Mid-Life Cycling

Mid-Life Cycling

23 June 2017

A Lump Of Coal In The Emerald City And The Land Of Jade

A couple of years ago, bike-share programs seemed like "can't-miss" propositions. 

Most municipalities with programs--whether they're funded by cities or corporations, or are not-for-profit organizations, have reported great success.  Share programs have expanded steadily in just about every place they've been introduced, and other cites--some of which you might not connect with cycling--are clamoring to start their own share programs.


Bikes from Pronto, Seattle's late bike-sharing program


One rare exception has been Pronto, Seattle's bike-share program.  It closed on 31 March, citing low ridership.  Several reasons have been cited for the program's failure.  One is that the Emerald City has a mandatory helmet law.  Cyclists who ride without head armor can be fined $102.  More important, getting on a share bike is, as often as not, a spur-of-the-moment decision, and few people carry helmets with them when they're not on bikes.  Many bike-share users are tourists; even those who are active cyclists at home aren't likely to bring helmets with them because, especially if they don't normally wear them.

Three other cities with share programs also have mandatory-helmet laws:  Vancouver and the Australian metropoli of Melbourne and Brisbane.  Share programs in the latter two cities  struggled until they followed Vancouver's lead in including helmets and disposable liners with the bikes.  In 2015, Seattle installed helmet dispensers by the Pronto kiosks, but potential users seemed to find it an inconvenience.

Other factors cited in the Seattle program's failure are the city's terrain and climate.  Now, I can understand why people wouldn't want to pedal a heavy share bike up a hill.  I can even understand why someone wouldn't want to ride in the rain.  But long before Portland became the iconic "bike friendly" city, Seattle had a vibrant cycling community.  In fact, it once boasted more bike shops, per capita, than any other major US city.  The weather didn't seem to put a damper (pun intended) on cycling then, or now.

Then again, I can also understand why a tourist might not want to ride in the rain--especially if he or she is accustomed to more sunshine at home.  If you're used to, say, Florida, and you're only going to be in Seattle for a few days, you might decide to simply wait until you get home to start riding again.

While the causes of the Seattle share program's failures might be debatable, Lei Houyi knows exactly why his bike-share company is closing shop.


These bikes belong to Oko, one of the apps-based Chinese ride-sharing systems.

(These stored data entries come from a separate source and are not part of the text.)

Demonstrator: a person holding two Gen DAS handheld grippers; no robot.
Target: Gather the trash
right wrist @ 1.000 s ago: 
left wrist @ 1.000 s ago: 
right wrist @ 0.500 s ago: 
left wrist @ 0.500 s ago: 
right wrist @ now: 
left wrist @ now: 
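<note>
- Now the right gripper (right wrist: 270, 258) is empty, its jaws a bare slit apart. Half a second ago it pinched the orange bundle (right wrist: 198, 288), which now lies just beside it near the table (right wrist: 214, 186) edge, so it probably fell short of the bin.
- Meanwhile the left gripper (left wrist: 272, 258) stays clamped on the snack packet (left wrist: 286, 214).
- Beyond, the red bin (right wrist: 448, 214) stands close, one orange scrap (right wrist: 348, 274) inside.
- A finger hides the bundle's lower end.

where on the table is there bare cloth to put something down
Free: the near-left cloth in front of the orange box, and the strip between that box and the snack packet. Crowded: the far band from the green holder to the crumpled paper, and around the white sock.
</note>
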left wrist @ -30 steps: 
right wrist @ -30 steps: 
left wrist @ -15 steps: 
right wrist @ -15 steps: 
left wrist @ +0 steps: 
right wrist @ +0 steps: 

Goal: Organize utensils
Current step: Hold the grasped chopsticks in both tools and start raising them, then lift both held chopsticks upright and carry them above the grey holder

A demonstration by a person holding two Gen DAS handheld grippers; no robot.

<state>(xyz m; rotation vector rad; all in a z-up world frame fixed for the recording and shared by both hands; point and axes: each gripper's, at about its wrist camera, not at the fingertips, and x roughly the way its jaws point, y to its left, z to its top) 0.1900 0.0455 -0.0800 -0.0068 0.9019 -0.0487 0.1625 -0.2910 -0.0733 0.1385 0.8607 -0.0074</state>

In contrast with its western counterparts, many Chinese bike-share programs can best be described as "Uber for bikes":  Riders can pick up, or leave, bikes on the streets, without having to look for a port or dock.  Wukong Bikes, based in Chongqin, also followed this model.  But they didn't follow a practice common to other Chinese share companies:  It didn't install GPS devices on their bikes.

The result was all too predictable:  Most of Wukong's 1200 bikes were lost or stolen.  By the time the company realized it needed tracking devices, Houyi said, it was too late:  The bikes were gone and the money had run out.


But, he says, even before his bikes started to disappear, the company was struggling because the bikes were of inferior quality to, and more easily damaged than, those of Ofo and Mobike, the leading Chinese bike-share companies.  The services of those companies are completely app-based.  So, while bikes left in remote locations can still be difficult for customers to locate, they are rarely lost, and when they are damaged, they can be fixed relatively quickly.

So, while I think bike share programs will continue to grow in popularity, they are not "sure-fire bets", even in the most seemingly "bike-friendly" environments, unless technological as well as cultural and legal factors are considered.